HOW TO COMPLETE THIS TASK: Within the data below, determine how many lines contain "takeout" and supply only that figure.
*** Opening of DATASET ***
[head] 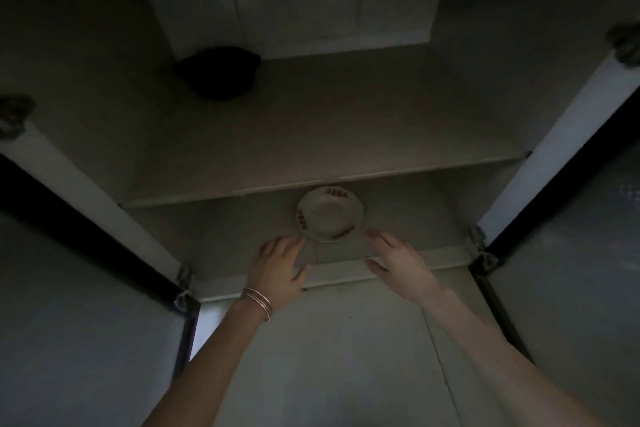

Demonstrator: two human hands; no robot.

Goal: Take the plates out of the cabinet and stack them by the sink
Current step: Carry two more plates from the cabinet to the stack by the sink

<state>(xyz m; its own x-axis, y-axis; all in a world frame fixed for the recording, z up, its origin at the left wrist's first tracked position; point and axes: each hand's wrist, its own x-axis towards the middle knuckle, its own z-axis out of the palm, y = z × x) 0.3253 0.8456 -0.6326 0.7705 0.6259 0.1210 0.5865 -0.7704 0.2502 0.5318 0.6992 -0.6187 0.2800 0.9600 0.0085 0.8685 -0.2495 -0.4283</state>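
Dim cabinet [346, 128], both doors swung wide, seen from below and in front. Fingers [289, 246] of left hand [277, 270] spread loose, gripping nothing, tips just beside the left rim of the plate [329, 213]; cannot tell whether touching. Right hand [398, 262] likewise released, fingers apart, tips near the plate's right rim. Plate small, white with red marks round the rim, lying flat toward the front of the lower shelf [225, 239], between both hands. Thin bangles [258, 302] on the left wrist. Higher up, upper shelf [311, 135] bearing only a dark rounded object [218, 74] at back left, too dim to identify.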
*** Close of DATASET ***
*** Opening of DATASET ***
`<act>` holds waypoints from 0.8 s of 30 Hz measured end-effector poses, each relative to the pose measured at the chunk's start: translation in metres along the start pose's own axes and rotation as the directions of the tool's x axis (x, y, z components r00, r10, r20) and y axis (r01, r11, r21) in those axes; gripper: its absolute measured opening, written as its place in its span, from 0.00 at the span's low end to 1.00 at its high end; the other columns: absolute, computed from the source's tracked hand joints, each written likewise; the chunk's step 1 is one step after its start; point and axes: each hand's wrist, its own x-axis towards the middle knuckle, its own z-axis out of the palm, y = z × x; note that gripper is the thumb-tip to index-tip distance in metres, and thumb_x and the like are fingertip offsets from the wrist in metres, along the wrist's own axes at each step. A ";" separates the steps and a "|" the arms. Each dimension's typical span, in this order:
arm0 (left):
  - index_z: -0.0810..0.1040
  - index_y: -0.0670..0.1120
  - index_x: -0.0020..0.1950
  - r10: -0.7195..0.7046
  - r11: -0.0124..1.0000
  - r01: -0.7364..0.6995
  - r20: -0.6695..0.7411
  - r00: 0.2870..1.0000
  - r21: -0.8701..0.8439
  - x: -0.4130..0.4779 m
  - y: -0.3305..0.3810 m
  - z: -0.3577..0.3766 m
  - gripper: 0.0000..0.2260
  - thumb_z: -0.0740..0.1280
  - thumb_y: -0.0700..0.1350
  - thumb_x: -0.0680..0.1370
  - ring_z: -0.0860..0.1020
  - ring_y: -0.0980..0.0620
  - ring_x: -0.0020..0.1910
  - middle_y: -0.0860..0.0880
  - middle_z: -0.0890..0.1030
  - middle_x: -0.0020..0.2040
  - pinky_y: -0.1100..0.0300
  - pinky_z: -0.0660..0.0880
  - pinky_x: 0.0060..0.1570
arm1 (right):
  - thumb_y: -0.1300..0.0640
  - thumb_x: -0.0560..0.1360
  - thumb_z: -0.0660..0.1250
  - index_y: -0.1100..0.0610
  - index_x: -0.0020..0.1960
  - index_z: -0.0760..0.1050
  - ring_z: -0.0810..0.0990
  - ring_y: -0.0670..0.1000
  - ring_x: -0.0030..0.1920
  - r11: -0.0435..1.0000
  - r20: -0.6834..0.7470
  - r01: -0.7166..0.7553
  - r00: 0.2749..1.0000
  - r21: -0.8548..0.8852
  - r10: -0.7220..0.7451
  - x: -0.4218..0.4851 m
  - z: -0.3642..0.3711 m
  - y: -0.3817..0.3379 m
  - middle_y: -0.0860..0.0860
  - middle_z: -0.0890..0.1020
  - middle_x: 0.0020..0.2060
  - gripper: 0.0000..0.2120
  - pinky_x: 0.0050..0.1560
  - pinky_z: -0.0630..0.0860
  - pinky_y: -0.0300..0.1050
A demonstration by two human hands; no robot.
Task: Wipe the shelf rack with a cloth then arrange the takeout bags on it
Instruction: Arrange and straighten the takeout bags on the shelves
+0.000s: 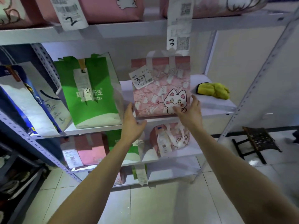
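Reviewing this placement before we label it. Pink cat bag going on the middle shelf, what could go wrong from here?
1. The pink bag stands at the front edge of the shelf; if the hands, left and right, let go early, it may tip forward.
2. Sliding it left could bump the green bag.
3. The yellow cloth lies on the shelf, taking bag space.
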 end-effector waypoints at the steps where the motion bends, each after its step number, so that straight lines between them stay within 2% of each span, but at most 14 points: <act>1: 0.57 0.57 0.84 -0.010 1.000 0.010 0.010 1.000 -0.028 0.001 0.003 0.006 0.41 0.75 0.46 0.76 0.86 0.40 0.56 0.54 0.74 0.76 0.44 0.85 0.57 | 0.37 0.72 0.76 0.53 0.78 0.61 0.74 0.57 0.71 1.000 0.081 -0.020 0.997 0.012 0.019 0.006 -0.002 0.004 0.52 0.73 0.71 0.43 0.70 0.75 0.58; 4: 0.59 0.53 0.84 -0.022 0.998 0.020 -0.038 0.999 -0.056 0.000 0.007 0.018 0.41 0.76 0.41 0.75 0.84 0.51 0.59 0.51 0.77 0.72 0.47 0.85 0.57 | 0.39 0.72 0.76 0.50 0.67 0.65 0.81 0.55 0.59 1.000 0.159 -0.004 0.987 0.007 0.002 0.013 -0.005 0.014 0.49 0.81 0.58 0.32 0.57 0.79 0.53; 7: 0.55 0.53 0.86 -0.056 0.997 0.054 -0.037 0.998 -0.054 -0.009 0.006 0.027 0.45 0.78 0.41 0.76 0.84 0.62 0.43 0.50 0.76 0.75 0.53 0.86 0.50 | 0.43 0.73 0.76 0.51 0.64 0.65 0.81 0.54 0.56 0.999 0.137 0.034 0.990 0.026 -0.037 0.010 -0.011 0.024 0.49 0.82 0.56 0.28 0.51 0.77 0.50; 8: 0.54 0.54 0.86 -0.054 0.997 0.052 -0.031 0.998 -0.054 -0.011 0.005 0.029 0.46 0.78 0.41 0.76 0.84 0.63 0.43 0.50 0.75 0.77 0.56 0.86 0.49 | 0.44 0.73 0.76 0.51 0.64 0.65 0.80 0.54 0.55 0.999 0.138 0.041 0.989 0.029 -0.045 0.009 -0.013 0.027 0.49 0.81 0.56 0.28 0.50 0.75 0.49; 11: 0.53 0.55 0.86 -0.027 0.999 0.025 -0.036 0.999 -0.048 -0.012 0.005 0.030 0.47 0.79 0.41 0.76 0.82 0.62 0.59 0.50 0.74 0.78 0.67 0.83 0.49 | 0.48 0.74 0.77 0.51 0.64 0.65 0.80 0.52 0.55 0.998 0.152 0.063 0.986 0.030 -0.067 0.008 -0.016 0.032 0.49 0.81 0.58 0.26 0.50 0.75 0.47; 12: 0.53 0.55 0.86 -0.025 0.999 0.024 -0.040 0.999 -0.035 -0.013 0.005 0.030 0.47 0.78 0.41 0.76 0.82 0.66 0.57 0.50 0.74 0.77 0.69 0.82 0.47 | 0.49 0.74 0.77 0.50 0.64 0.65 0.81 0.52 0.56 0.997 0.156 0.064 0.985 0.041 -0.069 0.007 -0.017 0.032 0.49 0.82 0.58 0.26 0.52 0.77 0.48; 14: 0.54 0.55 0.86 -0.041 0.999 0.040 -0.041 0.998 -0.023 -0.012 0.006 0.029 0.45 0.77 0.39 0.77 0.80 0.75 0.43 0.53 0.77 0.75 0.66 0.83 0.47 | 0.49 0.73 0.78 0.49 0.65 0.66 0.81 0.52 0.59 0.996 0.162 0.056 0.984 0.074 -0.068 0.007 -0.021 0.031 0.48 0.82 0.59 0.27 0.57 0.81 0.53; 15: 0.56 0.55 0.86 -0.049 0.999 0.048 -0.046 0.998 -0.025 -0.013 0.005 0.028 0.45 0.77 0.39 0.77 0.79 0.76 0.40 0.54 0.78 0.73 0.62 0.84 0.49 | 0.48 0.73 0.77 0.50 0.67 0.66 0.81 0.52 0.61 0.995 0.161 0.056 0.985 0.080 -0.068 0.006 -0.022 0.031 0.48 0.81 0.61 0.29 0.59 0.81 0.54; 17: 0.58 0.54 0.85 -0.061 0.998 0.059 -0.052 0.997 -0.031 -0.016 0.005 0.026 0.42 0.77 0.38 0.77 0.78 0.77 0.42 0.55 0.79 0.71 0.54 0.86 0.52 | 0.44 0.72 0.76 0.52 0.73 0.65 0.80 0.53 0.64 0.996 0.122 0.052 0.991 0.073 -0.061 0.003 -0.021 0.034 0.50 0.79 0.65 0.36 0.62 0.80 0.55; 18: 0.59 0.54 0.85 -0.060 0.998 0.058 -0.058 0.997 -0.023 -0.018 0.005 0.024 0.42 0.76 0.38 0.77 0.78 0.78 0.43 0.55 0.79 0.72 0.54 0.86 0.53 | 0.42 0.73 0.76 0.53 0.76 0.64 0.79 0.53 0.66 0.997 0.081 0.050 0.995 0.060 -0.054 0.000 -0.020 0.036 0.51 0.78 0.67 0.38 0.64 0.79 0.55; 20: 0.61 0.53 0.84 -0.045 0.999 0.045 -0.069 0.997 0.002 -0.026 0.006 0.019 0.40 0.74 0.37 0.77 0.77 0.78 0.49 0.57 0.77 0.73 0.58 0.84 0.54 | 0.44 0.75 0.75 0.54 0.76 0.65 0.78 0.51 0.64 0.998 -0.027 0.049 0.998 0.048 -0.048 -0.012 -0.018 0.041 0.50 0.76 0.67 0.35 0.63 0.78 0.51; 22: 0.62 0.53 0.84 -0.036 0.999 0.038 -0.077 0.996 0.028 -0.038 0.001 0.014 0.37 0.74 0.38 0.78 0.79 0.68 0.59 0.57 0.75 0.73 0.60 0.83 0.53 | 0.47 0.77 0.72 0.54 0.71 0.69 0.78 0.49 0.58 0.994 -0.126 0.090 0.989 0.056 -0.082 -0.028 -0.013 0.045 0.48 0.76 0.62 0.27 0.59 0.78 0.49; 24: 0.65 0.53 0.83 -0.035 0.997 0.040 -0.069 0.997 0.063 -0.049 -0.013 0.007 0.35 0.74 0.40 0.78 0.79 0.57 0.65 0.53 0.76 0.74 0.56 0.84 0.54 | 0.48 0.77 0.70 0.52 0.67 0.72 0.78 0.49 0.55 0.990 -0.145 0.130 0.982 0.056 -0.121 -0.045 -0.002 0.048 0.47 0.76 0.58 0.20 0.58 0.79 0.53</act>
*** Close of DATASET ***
RESPONSE AREA: 2